■ **Try it**
For the listing below, print exactly the lines from the line with "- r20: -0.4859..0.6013" to the line with "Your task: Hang", both included, and nothing beyond them.

■ **Data provided**
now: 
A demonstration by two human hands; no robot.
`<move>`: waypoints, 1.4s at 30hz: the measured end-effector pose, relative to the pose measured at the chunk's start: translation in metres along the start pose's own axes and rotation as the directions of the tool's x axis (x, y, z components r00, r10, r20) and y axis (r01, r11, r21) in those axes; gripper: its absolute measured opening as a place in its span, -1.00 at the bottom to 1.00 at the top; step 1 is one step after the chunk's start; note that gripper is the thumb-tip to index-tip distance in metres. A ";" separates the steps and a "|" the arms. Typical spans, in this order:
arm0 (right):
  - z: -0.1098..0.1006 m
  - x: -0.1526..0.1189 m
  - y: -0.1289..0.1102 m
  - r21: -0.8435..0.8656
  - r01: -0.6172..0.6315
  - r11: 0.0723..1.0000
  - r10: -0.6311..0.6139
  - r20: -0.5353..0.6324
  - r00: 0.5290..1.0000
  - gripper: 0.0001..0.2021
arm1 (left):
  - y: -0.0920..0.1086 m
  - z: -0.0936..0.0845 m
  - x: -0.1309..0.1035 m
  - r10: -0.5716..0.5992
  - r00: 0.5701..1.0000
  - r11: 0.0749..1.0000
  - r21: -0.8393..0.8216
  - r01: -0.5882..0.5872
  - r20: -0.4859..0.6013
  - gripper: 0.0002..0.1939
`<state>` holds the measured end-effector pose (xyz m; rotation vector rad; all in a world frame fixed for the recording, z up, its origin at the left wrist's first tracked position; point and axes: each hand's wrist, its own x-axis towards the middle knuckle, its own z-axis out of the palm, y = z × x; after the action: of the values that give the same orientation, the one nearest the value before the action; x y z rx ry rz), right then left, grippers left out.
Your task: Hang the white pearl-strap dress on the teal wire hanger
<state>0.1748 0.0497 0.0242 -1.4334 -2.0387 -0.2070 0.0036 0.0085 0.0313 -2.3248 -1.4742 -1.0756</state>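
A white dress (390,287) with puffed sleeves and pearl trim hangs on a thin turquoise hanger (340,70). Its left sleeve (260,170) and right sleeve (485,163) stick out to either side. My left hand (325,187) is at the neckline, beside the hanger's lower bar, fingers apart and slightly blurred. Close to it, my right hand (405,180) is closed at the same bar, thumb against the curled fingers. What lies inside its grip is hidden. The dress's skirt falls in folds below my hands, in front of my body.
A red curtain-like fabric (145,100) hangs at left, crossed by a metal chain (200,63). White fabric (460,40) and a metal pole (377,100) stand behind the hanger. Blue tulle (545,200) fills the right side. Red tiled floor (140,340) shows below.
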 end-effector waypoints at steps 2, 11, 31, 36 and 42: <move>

■ **Result of the exercise**
  - r20: -0.4859..0.6013
  - gripper: 0.0002..0.1939
`<state>` holds the measured end-effector pose (xyz m; rotation vector rad; all in a world frame fixed for the recording, z up, its origin at the left wrist's first tracked position; point and axes: each hand's wrist, its own x-axis towards the middle knuckle, its own z-axis out of the palm, y = z × x; after the action: of the values that give the same orientation, the one nearest the value before the action; x y z rx ry rz), right then left, grippers left out.
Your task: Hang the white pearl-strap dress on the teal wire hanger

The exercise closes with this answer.